Almost all health-conscious individuals, fitness experts, and healthcare professionals are aware that indulging in physical activities keeps one’s cardiovascular health in perfect condition. Dancing, swimming, cycling or simply walking on a regular basis was instrumental in delaying or warding off heart diseases not only in healthy individuals but even for those who had a predisposition for developing cardiac ailments or conditions. Now, in a recent study carried out to assess the beneficial effects of different forms of exercises as well as the related risks factors, researchers have reported startling findings and made surprising revelations.
The scientists involved with the study have overwhelmingly concluded that aerobics, sporting disciplines entailing the use of racquets, and swimming has the potential of delaying the degenerative process of death. Scientists averred to point out individuals that routinely kept themselves physically involved by attending aerobic classes or playing tennis or going for breast-stroke swimming were at lesser risk or less vulnerable to dying from a sudden stroke or heart attack. As per the trial, where scientists reviewed the benefits of the aforementioned forms of physical activity vis-à-vis their drawbacks, they inferred that an individual partaking of in a specific type of sport was more likely to remain in the pink of health.
Based on the findings or results, the researchers insisted on health policymakers and medical professionals to persuade the public to adopt the recommended kind of sport or physical activity. The results of the study that were reported in the British Journal and Sports medicine did not promise any extra benefits to those who favored rugby, football or running or were already engaged in any of these activities. Scientists or health experts who were in no way connected with the research such a generalization or assertion was simply on account of the design and/or modalities of the trial.
Tim Chico, a professor at Sheffield University and a consultant cardiologist was of the opinion that the findings shouldn’t be construed as giving the impression that playing football or running doesn’t safeguard one from heart disease. The study or trial assessed data pertaining to 11 health appraisals conducted in Scotland and England from 1994 through 2008 with a sample size of 80,306 adults aged 52 on average. Participants were enquired about the kind of exercise they did in the last four weeks and the frequency with which they indulged in the physical activity.
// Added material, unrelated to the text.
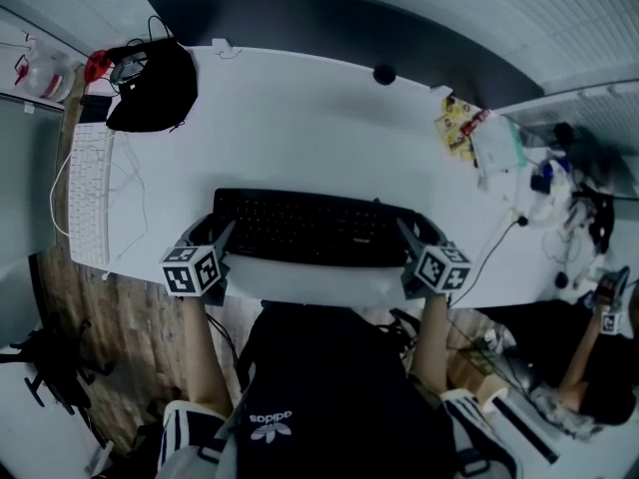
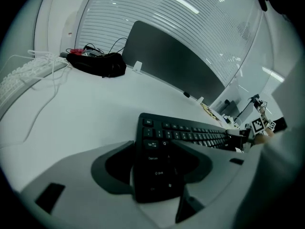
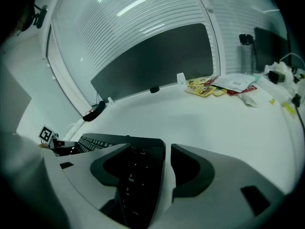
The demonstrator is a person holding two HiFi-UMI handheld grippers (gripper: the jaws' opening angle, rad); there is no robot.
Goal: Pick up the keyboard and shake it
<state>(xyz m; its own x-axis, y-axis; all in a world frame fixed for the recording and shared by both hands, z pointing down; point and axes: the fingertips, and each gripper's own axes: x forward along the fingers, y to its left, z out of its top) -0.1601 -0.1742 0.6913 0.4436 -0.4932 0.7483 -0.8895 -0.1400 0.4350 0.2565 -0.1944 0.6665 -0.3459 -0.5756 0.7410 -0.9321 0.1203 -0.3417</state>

They also had to answer whether the specific type of exercise was strenuous enough to make them perspire and compelled them to catch their breath. Some participants iterated that they played a round of rugby, tennis, badminton, football or squash. Other participants they kept themselves physically engaged through gardening, exhausting domestic errands, walking, swimming, aerobics, cycling, running, and gymnastics. The chances of survival or death for every participant were gauged for nine years on average. In this time period, 8709 participants died from general conditions or diseases while 1,909 expired due to stroke or heart disease.
The scientists observed and propounded that for participants who didn’t play any type of sport or involved themselves in the aforementioned forms of physical activity during the survey period was at greater risk of dying compared to those who did.